_TASK PROMPT_. Would you write out the listing verbatim and skip every picture in it?

_PROVIDED DATA_.
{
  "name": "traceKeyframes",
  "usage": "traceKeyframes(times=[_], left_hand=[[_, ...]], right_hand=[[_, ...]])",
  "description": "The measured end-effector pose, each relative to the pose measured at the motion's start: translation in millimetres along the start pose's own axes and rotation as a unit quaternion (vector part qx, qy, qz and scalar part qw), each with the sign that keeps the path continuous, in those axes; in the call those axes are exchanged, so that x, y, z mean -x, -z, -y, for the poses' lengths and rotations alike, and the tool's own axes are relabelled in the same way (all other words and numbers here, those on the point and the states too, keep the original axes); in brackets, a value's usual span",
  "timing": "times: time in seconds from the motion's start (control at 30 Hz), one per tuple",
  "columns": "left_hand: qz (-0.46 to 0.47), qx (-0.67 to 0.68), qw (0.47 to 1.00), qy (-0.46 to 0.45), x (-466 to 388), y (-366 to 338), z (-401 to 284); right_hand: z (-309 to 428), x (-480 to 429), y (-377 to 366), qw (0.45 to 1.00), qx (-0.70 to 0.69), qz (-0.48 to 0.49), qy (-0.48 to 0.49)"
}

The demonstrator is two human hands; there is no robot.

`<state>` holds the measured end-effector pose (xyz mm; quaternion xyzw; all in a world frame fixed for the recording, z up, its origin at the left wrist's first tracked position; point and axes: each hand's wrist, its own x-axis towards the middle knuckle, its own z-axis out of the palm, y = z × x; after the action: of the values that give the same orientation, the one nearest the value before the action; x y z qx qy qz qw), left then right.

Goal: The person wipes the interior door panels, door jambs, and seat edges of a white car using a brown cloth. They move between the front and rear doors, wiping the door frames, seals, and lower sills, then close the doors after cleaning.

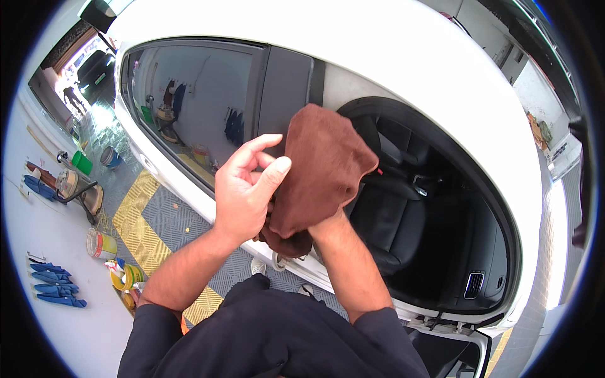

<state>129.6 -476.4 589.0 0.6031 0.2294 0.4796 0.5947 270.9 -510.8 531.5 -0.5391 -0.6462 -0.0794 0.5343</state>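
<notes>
A brown microfibre cloth (pixel 326 165) hangs over my right hand (pixel 329 225) at the centre of the view. It hides the fingers, and only the wrist end of the hand shows below it. My left hand (pixel 248 189) is just left of the cloth with nothing seen in its grasp. Its thumb and curled fingers are apart, the thumb tip close to the cloth's edge. A darker fold of cloth hangs below, between the wrists. Behind the hands stands a white car (pixel 378 47), its front door (pixel 453 349) swung out at the lower right.
Black leather seats (pixel 383 222) show through the door opening. The closed rear window (pixel 194 90) is at left. Along the left wall are a vacuum cleaner (pixel 78 189), a green bucket (pixel 82 163), a yellow bucket (pixel 128 276) of supplies and hanging blue cloths (pixel 56 283). Grey-and-yellow tiles (pixel 137 212) cover the floor.
</notes>
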Motion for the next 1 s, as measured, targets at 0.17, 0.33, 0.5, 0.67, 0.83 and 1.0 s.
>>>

_TASK OUTPUT_.
{
  "name": "traceKeyframes",
  "usage": "traceKeyframes(times=[_], left_hand=[[_, ...]], right_hand=[[_, ...]])",
  "description": "The measured end-effector pose, each relative to the pose measured at the motion's start: translation in millimetres along the start pose's own axes and rotation as a unit quaternion (vector part qx, qy, qz and scalar part qw), each with the sign that keeps the path continuous, in those axes; in the call those axes are exchanged, so that x, y, z mean -x, -z, -y, for the poses' lengths and rotations alike, and the tool's own axes are relabelled in the same way (all other words and numbers here, those on the point and the states too, keep the original axes); in brackets, a value's usual span",
  "timing": "times: time in seconds from the motion's start (control at 30 Hz), one per tuple",
  "columns": "left_hand: qz (-0.46 to 0.47), qx (-0.67 to 0.68), qw (0.47 to 1.00), qy (-0.46 to 0.45), x (-466 to 388), y (-366 to 338), z (-401 to 284); right_hand: z (-309 to 428), x (-480 to 429), y (-377 to 366), qw (0.45 to 1.00), qx (-0.70 to 0.69), qz (-0.48 to 0.49), qy (-0.48 to 0.49)"
}

The demonstrator is two human hands; there is no robot.

`<state>` holds the measured end-effector pose (xyz mm; quaternion xyzw; all in a world frame fixed for the recording, z up, its origin at the left wrist's first tracked position; point and axes: each hand's wrist, its own x-axis towards the middle knuckle, its own z-axis out of the palm, y = z × x; after the action: of the values that give the same orientation, the one nearest the value before the action; x y z qx qy qz qw), left then right.

Goal: The person wipes the interior door panels, door jambs, and seat edges of a white car using a brown cloth. They move between the front and rear doors, wiping the door frames, seals, and lower sills, then close the doors after cleaning.


<state>129.6 -476.4 589.0 0.6031 0.2294 0.4796 0.5947 270.9 -510.8 531.5 -0.5391 -0.6462 -0.0794 0.5343</state>
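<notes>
A brown microfibre cloth (pixel 326 165) hangs over my right hand (pixel 329 225) at the centre of the view. It hides the fingers, and only the wrist end of the hand shows below it. My left hand (pixel 248 189) is just left of the cloth with nothing seen in its grasp. Its thumb and curled fingers are apart, the thumb tip close to the cloth's edge. A darker fold of cloth hangs below, between the wrists. Behind the hands stands a white car (pixel 378 47), its front door (pixel 453 349) swung out at the lower right.
Black leather seats (pixel 383 222) show through the door opening. The closed rear window (pixel 194 90) is at left. Along the left wall are a vacuum cleaner (pixel 78 189), a green bucket (pixel 82 163), a yellow bucket (pixel 128 276) of supplies and hanging blue cloths (pixel 56 283). Grey-and-yellow tiles (pixel 137 212) cover the floor.
</notes>
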Motion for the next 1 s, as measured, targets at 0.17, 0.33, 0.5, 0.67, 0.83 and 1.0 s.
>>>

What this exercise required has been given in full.